2014-12-16 04:51:09

by Stephane Eranian

[permalink] [raw]
Subject: [BUG] perf: sampling with precise=2 broken in 3.18

Hi,

I was running some perf mem test for an upcoming patch when
I realize that precise=2 was broken on 3.18. It seems it never
(or extremely rarely) correct the off-by-one error, when until 3.18-rc4
it was 100% on the same program. So something was introduced
that broke the asm walker in perf_event_intel_ds.c.

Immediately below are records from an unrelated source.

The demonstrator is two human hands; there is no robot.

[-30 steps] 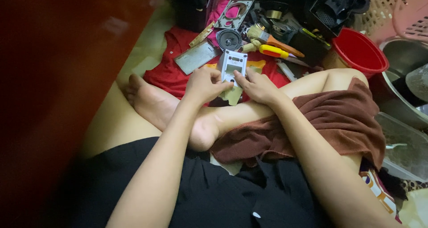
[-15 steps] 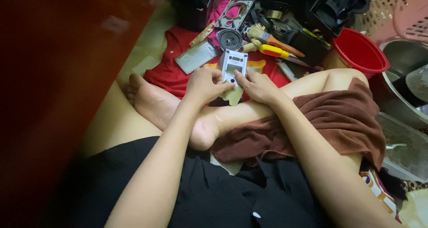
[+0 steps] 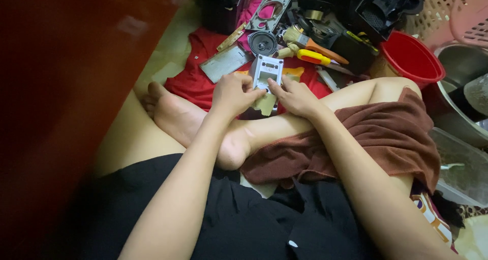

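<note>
- Black fabric fills the near foreground, across the lap; both forearms run out over it.
- Brown cloth draped on the right thigh, legs crossed, bare foot pointing left.
- Left hand curled, fingertips pinching the left edge of a small grey rectangular casing.
- Right hand flat-ish, index finger pressed onto the casing's lower right edge; the other fingers rest loosely on the shin.
- Casing sits just past the crossed ankle, between both hands, upright-tilted, open face to the camera, with a small rectangular window near the top. A pale yellowish scrap hangs under it.
- Red cloth spread on the floor beneath, holding the parts.
- On it, left of the casing: flat grey rectangular plate, tilted.
- Just beyond the casing: round black speaker.
- Right of that: yellow-handled tool, and a brush with an orange handle.
- Farther: grey frame with a round cutout on pink fabric.
- Right side: red bucket, then a metal basin; pink perforated basket at top right.
- Dark red panel fills the left side, blurred.
</note>
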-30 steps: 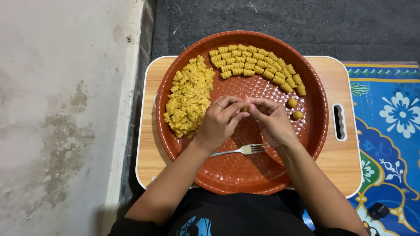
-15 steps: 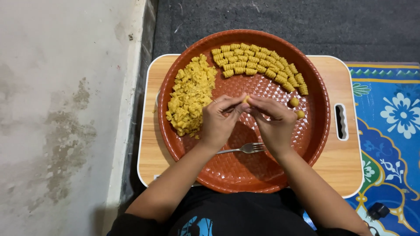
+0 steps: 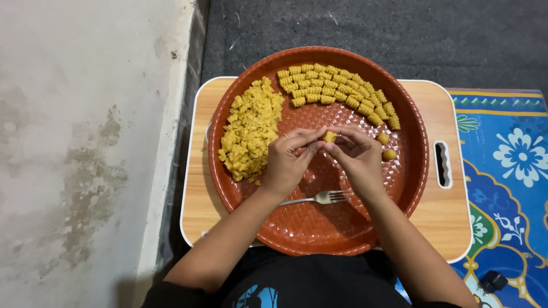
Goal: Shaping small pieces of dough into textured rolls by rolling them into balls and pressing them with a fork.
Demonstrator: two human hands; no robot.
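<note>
We see both bare forearms rising from the near edge and converging toward the middle of the view. The left hand (image 3: 288, 161) is turned palm inward, its wrist slightly bent, thumb and forefinger extended to the right. The right hand (image 3: 357, 157) mirrors it, fingers curled and pointing left. The fingertips (image 3: 315, 138) of the two hands meet, pinched closed on a small yellow dough piece (image 3: 329, 136) held between them.
</note>
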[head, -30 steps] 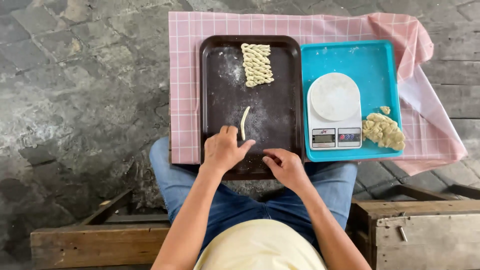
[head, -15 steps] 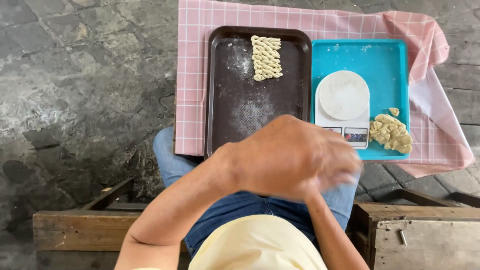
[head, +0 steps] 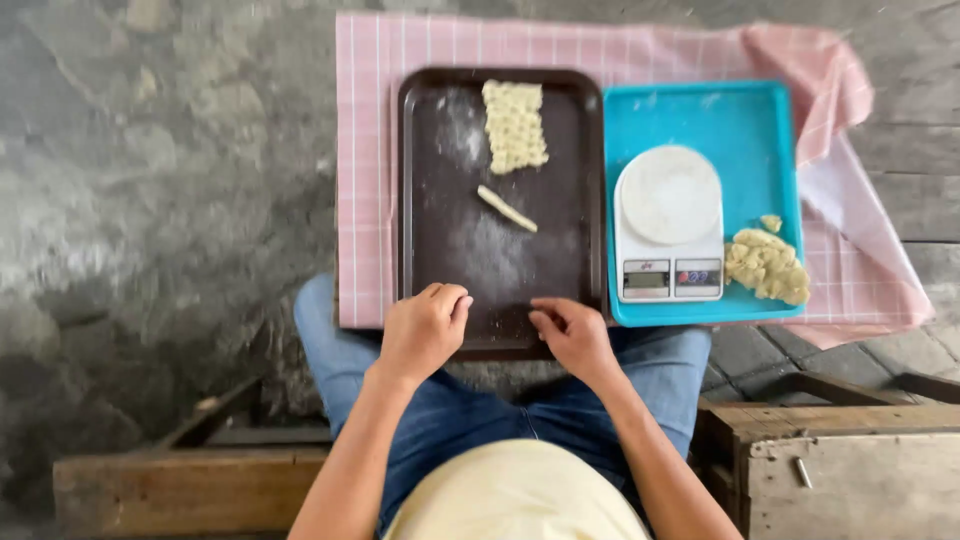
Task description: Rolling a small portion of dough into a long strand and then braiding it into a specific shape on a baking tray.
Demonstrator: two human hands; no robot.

Looking at the log of that file, I can see one change that could have
some impact:

Author: Dave Hansen <[email protected]>
6ba48ff x86: Remove arbitrary instruction size limit in instruction decoder

if I use a kernel without this fix (prior to that commit), then correction
works. Any kernel after fails. I have not investigated why but may you
have an idea.

To reproduce try using perf mem -t load rec my_load_test, then use
perf report to navigate to the assembly view, the samples should be
on load instructions, not on the instructions following them. If you use
perf mem -t load rec -vv you can verify that precise=2. So something
is not working anymore in the instruction decoder that the fixup routine
bails out.

Any clue?


2014-12-16 10:46:31

by Peter Zijlstra

[permalink] [raw]
Subject: Re: [BUG] perf: sampling with precise=2 broken in 3.18

On Mon, Dec 15, 2014 at 11:51:07PM -0500, Stephane Eranian wrote:
> Hi,
>
> I was running some perf mem test for an upcoming patch when
> I realize that precise=2 was broken on 3.18. It seems it never
> (or extremely rarely) correct the off-by-one error, when until 3.18-rc4
> it was 100% on the same program. So something was introduced
> that broke the asm walker in perf_event_intel_ds.c.
>
> Looking at the log of that file, I can see one change that could have
> some impact:
>
> Author: Dave Hansen <[email protected]>
> 6ba48ff x86: Remove arbitrary instruction size limit in instruction decoder
>
> if I use a kernel without this fix (prior to that commit), then correction
> works. Any kernel after fails. I have not investigated why but may you
> have an idea.
>
> To reproduce try using perf mem -t load rec my_load_test, then use
> perf report to navigate to the assembly view, the samples should be
> on load instructions, not on the instructions following them. If you use
> perf mem -t load rec -vv you can verify that precise=2. So something
> is not working anymore in the instruction decoder that the fixup routine
> bails out.
>
> Any clue?

This appears to have fixed it.

---
Subject: x86: Fix off-by-one in instruction decoder

Stephane reported that the PEBS fixup was broken by the recent commit to
the instruction decoder. The thing had an off-by-one which resulted in
not being able to decode the last instruction and always bail.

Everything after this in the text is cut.